The best part of my whole week was seeing Kapur and Yunus speak at IIT. Powai is a respite from the insanity of Mumbai. The sound begins winding down from the constant cars screaming, “Horn Ok Please” as you leave Andheri.
I got to the campus by rickshaw which resembles the entrance to Area 51. A handful of guards await you as they check and recheck to make sure you are on the list. The campus itself is a maze of trees and flowers, as bikes pass you by and students hungry to learn filter out of buildings. I ran into some new friends I made at the HUB, and as Kapur + Yunus were running late, we headed toward the canteen. The woman at the front desk told us it would take 4 minutes to walk there. It took us 20. It helps to factor in this multiples of five when you are calculating time in India.
We returned back to find Shekhar Kapur and Yunus amazing a crowd full of students with their stories of paradigms shiftings and changing, and how the power is rested on our generation. “You can’t live without the help of these corporations, as we created them as apart of our system, and we no can’t exist without them,” said Yunus. Kapur’s perspective resonated strongly with me as he spoke of a new project about water, and how he was inspired by a friend in Malabar Hill who continued to take a shower for over an hour.
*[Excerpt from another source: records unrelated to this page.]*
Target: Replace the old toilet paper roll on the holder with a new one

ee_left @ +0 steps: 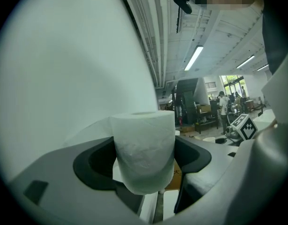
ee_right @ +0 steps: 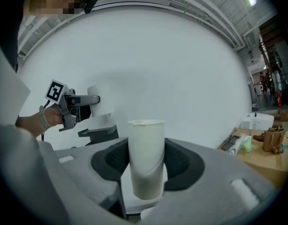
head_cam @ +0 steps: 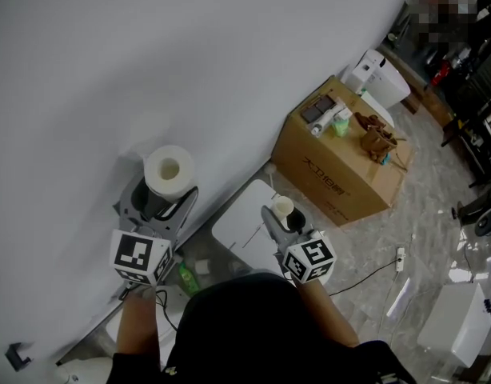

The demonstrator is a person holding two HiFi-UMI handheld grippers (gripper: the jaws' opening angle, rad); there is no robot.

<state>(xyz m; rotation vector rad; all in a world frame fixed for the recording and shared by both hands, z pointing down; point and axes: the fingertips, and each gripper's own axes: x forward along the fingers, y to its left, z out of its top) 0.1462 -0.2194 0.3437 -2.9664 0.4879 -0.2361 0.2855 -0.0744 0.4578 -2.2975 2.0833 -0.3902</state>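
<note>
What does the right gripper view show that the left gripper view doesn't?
Only the right gripper view shows the right hand-held gripper closed on the empty cardboard tube. Only the left gripper view shows people standing far off in the workshop. Both show the white wall and the full toilet paper roll held in the left hand-held gripper.

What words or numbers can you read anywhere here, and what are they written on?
No text here can be read clearly.
Cardboard box: dark print on its side, too small to read.
Left marker cube: black-and-white square pattern, no letters or numbers.
Right marker cube: black-and-white square pattern, no letters or numbers.
</note>
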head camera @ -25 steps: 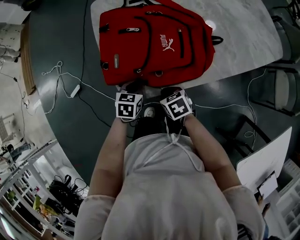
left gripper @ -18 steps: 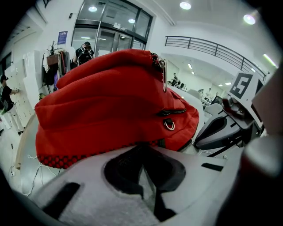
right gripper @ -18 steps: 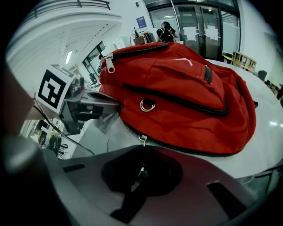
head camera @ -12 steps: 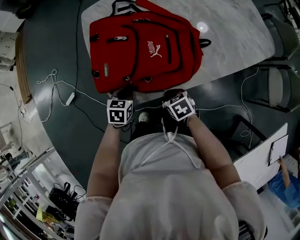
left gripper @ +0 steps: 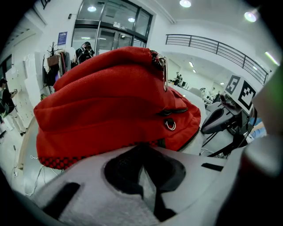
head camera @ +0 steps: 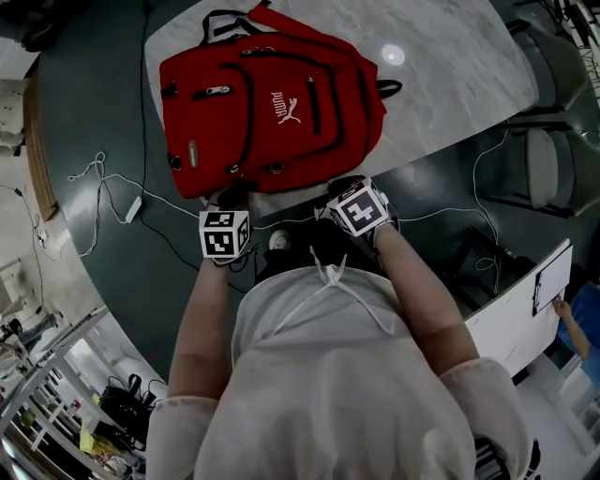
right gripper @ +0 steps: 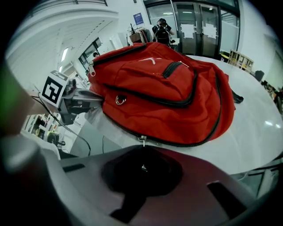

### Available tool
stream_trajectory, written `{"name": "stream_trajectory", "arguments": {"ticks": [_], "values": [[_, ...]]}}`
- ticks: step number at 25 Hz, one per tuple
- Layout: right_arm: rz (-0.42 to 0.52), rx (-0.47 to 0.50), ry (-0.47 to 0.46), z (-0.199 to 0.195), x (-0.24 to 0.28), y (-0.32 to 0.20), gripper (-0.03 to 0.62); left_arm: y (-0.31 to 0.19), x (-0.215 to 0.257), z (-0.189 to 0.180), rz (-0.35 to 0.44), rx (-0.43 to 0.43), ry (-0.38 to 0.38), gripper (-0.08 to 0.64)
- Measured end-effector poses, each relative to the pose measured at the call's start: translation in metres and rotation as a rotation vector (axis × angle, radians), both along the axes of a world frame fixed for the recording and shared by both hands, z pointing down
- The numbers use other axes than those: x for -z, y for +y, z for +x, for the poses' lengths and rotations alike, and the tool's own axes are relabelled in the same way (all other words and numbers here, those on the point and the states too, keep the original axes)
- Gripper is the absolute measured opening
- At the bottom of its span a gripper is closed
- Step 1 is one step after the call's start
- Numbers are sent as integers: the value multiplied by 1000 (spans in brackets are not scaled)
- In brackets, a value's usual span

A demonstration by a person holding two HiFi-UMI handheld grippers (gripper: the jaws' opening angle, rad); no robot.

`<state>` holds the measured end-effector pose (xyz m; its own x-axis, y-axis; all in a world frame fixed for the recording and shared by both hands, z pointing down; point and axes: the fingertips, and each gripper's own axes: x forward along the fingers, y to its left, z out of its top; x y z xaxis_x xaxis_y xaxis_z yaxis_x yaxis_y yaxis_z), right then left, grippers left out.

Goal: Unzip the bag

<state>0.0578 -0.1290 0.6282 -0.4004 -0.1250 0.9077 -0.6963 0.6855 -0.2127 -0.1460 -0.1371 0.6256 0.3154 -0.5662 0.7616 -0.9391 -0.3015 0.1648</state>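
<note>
Red backpack point(head camera: 272, 103), front up, crosswise

White marble table point(head camera: 469, 75), dark floor point(head camera: 103, 103), grey chair point(head camera: 551, 167), glass doors point(right gripper: 205, 26), ceiling lights point(left gripper: 185, 3)

A red backpack point(head camera: 253, 103) lies on a pale marble desk point(head camera: 450, 84) in the upper half of the head view. On its front pocket, near the frame's top centre, is the white word "PUMA" point(head camera: 280, 101) with the leaping-cat logo point(head camera: 292, 114) just beside it.

Below the backpack, mid-frame, the left cube point(head camera: 224, 233) and the right cube point(head camera: 359, 208) each carry black-and-white square code patterns, with no letters or numbers.

A blue wall sign point(left gripper: 62, 38) at the upper left of the left gripper view is too small to read. So is a blue sign point(right gripper: 138, 18) at the top centre of the right gripper view.
</note>
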Motion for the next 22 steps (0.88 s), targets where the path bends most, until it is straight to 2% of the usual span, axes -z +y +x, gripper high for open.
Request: {"name": "stream_trajectory", "arguments": {"ticks": [5, 10, 17, 22], "values": [[16, 20, 16, 21, 0, -9, 28, 0, 0, 1, 1, 9, -9, 20], [11, 29, 22, 37, 1, -16, 28, 1, 1, 0, 26, 19, -63, 20], [-7, 37, 13, 62, -1, -30, 28, 0, 1, 0, 45, 30, -93, 20], [-12, 83, 21, 73, 0, -37, 28, 0, 3, 0, 65, 37, -134, 20]]}}
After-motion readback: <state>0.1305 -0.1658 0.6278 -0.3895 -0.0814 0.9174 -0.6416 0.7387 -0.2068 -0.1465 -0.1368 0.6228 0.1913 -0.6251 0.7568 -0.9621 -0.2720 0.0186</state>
Soon after he was visiting a slum and found out the price of the water these people buy (a few liters) is as expensive as if his friend left the water on all day long.
It’s easy to speak about social business, and have an Academy-Award nominated director, as well as a Nobel Peace Prize winner, sit in front of you and tell you how easy it is to do something with impact. That you just have to do it. The moderator of the discussion, Hans Reitz from Grameen Creative, spoke about how his son was starting a social business because “girls want to date someone that cares about the world”.
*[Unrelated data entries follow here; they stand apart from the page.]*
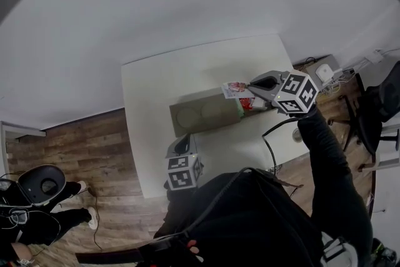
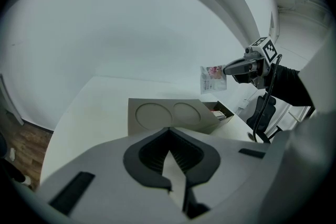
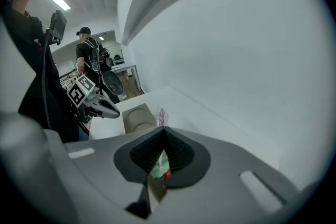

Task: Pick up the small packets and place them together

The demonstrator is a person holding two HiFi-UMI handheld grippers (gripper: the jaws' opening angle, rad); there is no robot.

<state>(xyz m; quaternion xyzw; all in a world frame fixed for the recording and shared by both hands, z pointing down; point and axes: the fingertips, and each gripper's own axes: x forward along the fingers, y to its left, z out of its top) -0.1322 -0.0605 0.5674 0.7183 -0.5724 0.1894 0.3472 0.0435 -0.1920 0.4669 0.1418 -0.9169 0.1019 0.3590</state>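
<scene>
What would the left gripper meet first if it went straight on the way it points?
Probably the cardboard box: the left gripper points down at its panel with two round recesses. Depth is unclear, so the white table just short of the box could come first.

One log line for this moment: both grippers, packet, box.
right gripper: shut on packet, held in air above box | left gripper: shut, empty, by table near edge | stage: packet not yet placed

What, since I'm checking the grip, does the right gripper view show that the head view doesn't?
Only the right gripper view: the right hand-held gripper with jaws pinching the packet edge-on. Only the head view: red packets at the end of the box. Both: that box, the held packet, the left hand-held gripper.
</scene>
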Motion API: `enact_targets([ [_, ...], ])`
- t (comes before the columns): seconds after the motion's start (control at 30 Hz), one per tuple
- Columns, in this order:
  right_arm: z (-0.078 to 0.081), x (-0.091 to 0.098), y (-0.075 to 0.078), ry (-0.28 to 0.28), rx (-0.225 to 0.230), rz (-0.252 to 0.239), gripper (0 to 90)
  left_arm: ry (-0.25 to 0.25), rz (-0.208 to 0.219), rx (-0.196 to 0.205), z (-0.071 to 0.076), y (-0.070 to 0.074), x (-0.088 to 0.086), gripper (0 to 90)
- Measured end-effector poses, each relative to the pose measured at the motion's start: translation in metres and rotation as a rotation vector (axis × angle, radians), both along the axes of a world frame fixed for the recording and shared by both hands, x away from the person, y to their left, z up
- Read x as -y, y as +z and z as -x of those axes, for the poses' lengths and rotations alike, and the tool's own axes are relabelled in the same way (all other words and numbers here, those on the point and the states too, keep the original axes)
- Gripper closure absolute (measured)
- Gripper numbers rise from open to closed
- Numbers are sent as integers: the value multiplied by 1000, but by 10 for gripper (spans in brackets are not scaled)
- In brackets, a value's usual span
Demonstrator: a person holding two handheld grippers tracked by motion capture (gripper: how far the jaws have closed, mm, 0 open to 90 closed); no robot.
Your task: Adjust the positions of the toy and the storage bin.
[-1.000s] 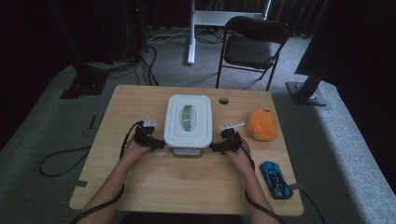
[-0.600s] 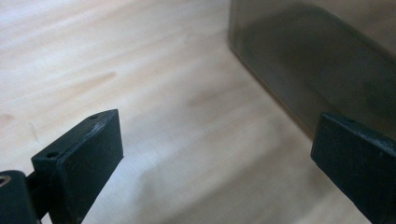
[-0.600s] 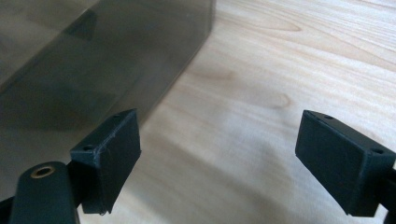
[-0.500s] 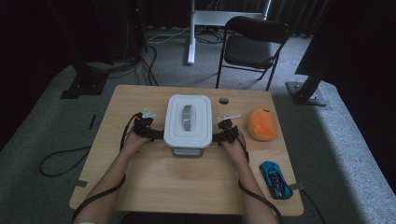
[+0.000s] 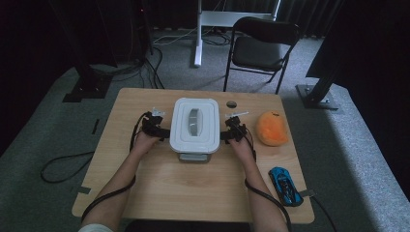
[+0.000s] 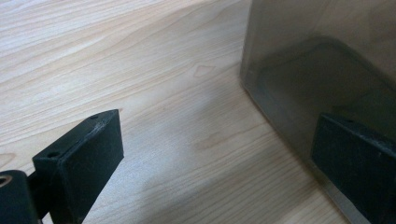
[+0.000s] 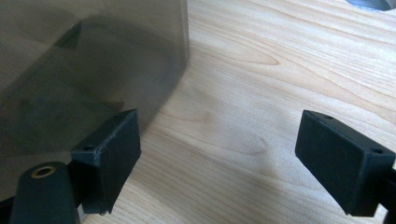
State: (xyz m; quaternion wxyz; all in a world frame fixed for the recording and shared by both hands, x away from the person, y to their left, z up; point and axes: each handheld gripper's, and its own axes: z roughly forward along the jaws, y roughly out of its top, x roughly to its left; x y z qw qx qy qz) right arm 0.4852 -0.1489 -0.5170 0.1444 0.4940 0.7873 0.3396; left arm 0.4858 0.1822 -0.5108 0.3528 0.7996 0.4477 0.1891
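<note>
A white-lidded box [image 5: 195, 126] stands in the middle of the table [image 5: 193, 193], a little toward the far edge, with a grey handle set into the top of its lid. The left gripper [image 5: 164, 132] sits against the box's left side and the right gripper [image 5: 224, 136] against its right side, each held by a hand coming in from the near edge, with a black cable trailing back along the forearm.

In the left gripper view the gripper [image 6: 219, 163] has its jaws spread wide; one jaw lies over bare wood, the other is close against the smoky, see-through wall of the box [image 6: 327, 70], with nothing clamped between them. The right gripper view shows the same on the other side: the gripper [image 7: 219, 163] stands wide, one jaw up against the tinted wall of the box [image 7: 84, 60] and the other out over the wood, the gap between them bare tabletop.

An orange fruit [image 5: 271, 128] rests just right of the right gripper. A blue toy car [image 5: 285, 185] lies near the table's right front corner, well apart from the box
</note>
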Motion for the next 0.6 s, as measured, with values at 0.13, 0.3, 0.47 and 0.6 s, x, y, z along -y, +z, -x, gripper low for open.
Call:
enact_targets([
  [0.13,1,1,-1,-4,-1,-10,138,8,-2,3,2,1,2,37],
  [0.3,2,0,1,-7,2,0,152,-2,-13,12,5,1,3,37],
  [0.47,8,-1,4,-2,8,4,157,-9,-34,15,11,3,4,37],
  [0.6,14,-1,8,-3,13,4,160,-12,-32,14,14,3,5,37],
])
But is it really that sexy? Or easy?
This week it wasn’t easy for me to watch Aangan Trust training videos of men raping small boys within the childrens homes, and know this is fairly commonplace within the institutions I’ll be working in.
That doesn’t sound very sexy to me.
It is easy to glamorize work in the social space. But we should resist. When you begin separate yourself from people who are choosing to make their lives an extension of service, you start making comparisons of yourself that shouldn’t be made. Every act of kindness is important. Every human being is just as important. No one person has a solution, and no one person created a problem.
It’s easy to look at our leaders and forget there are teams of behind sitting behind them supporting them, and helping to create the change they envisioned. No man is an island. And none of us really are. We always look larger as shadows, when in reality we are much smaller without the light of others making us shine brighter.
Kapur, Yunus, and Reitz made for a thought-provoking conversation about what it takes to make change, and to continue through the naysayers who say it’s not possible.